Certain inescapable facts kept coming to mind. As a hostage held for ransom, she would be as good as dead. Fuchi did not pay ransom. That was the corp's stated official policy, and it held true for all but the highest corporate officials. The entire draconian apparatus in charge of Fuchi security worried little about humanitarian values or the sanctity of human life. For someone in her position, a fairly low-raking member of the corp's Special Administration, Fuchi would be more likely to send in a corporate assault team, kill everyone, sacrificing certain corporate assets rather than submit to extortion.
That put her life in her own hands exclusively, and that frightened her. Pleading would do no good. Deceptions would get her only so far, and might get her killed before she was due.
No, Farris realized, she wouldn't get out of this alive unless she offered the runners something, something substantial, something that she alone of all their contacts had to offer them.
Deciding what that was did not take long.
The food Dok and Piper brought was not bad. It was mostly fish and rice, warm and easy to eat and quickly finished. Bandit liked his food that way.
Once done, he picked up the flute, surveyed it astrally, ran his fingertips over the polished wood. It appeared to have been made by a highly skilled craftsman. It had no flaws that he could detect. As soon as he had the time, he would return to his special place, his place of long magic, and bind the instrument's energies to his own. He would enhance its power, too.
Now, he lifted the flute to his mouth and played a few tentative notes. He did not know how to play a flute, but he would learn. He stopped when he noticed the others in the room-Rico, Shank, Dok, and Piper-all looking at him.

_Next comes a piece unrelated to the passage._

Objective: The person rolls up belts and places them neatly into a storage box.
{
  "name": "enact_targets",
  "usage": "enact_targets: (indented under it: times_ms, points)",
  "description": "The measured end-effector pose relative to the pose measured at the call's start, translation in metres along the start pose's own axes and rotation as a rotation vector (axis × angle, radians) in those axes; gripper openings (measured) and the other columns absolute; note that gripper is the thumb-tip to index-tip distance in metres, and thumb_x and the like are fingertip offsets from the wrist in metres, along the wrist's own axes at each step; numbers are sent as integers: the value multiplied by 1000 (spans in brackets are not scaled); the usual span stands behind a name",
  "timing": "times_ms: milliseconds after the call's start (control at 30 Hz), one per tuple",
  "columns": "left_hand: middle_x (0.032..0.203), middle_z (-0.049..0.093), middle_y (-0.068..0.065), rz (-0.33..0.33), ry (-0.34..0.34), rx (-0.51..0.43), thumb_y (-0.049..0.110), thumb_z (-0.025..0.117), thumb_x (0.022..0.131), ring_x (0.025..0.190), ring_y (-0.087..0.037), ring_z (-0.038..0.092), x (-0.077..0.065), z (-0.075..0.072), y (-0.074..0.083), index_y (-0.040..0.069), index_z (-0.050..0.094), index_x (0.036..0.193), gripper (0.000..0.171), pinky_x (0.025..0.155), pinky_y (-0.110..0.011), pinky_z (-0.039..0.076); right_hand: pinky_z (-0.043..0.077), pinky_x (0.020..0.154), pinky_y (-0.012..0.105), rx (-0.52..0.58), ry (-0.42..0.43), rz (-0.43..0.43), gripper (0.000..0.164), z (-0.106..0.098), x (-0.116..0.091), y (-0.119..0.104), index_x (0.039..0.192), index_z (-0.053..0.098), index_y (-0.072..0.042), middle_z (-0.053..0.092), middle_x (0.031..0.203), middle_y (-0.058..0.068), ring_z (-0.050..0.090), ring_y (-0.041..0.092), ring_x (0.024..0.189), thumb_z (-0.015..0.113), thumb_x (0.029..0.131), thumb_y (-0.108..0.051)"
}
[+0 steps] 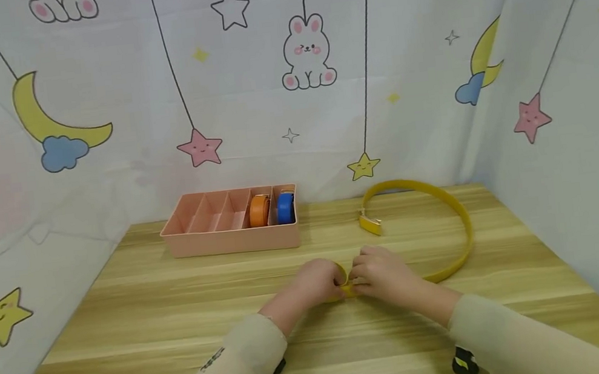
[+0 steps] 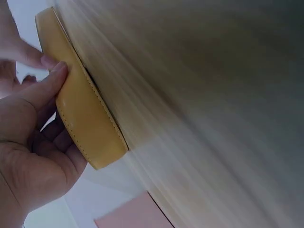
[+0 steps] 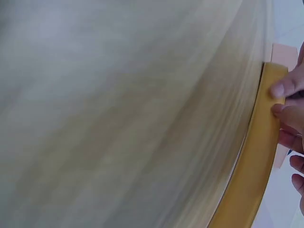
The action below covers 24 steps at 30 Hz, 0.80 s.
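A yellow belt (image 1: 468, 224) stands on its edge on the table, sweeping in a wide arc to the right. Its buckle end (image 1: 371, 224) lies at the back. My left hand (image 1: 317, 279) grips the near end, which bends into a small curl; in the left wrist view the thumb presses the stitched outer face of the belt (image 2: 90, 114), fingers behind it. Close beside, my right hand (image 1: 382, 273) pinches the same strap. The right wrist view has both thumbs near each other on the belt (image 3: 251, 171). Parts of the curl are hidden by the hands.
A pink divided box (image 1: 234, 241) stands at the back, left of centre. In its right compartments sit a rolled orange belt (image 1: 260, 210) and a rolled blue belt (image 1: 285, 208). A patterned white curtain (image 1: 269, 105) hangs behind the wooden table (image 1: 144, 325) and at its sides.
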<state>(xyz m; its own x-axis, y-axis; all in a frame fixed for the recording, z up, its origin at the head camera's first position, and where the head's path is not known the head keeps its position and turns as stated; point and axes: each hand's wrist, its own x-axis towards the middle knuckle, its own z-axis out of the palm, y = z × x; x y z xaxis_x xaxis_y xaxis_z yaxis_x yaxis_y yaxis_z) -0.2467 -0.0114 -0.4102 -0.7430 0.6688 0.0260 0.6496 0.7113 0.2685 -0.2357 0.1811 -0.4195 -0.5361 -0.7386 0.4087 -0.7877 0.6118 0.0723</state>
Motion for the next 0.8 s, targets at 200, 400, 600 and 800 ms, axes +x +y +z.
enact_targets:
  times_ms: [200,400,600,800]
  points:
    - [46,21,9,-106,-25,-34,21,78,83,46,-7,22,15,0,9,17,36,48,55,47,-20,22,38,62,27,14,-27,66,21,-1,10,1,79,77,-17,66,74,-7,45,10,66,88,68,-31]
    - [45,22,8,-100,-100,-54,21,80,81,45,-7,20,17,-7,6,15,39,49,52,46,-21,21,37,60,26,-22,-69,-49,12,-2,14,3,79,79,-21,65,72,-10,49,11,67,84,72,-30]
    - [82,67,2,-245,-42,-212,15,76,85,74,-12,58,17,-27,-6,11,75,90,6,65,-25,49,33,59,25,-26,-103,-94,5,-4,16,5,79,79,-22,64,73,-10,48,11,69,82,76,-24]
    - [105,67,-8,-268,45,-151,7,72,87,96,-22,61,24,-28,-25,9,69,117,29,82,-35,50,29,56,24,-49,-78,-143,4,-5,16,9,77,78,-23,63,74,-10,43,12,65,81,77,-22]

"When did you get so musical?" Shank grumbled.
Bandit thought about that, and said, "Ask me later."
"Sure. Maybe next year."
Bandit nodded. A year from now would be fine.
"If we're still alive."
"If we aren't, how would you ask?"
Shank stared at him a few moments, frowning. Apparently, he had no answer. That was good. It assured Bandit that Shank had not suddenly become so "magical" that he could speak from beyond the grave.
Orks should stick to weapons and combat and leave questions concerning magic to others.
"What?" Piper said, looking confused.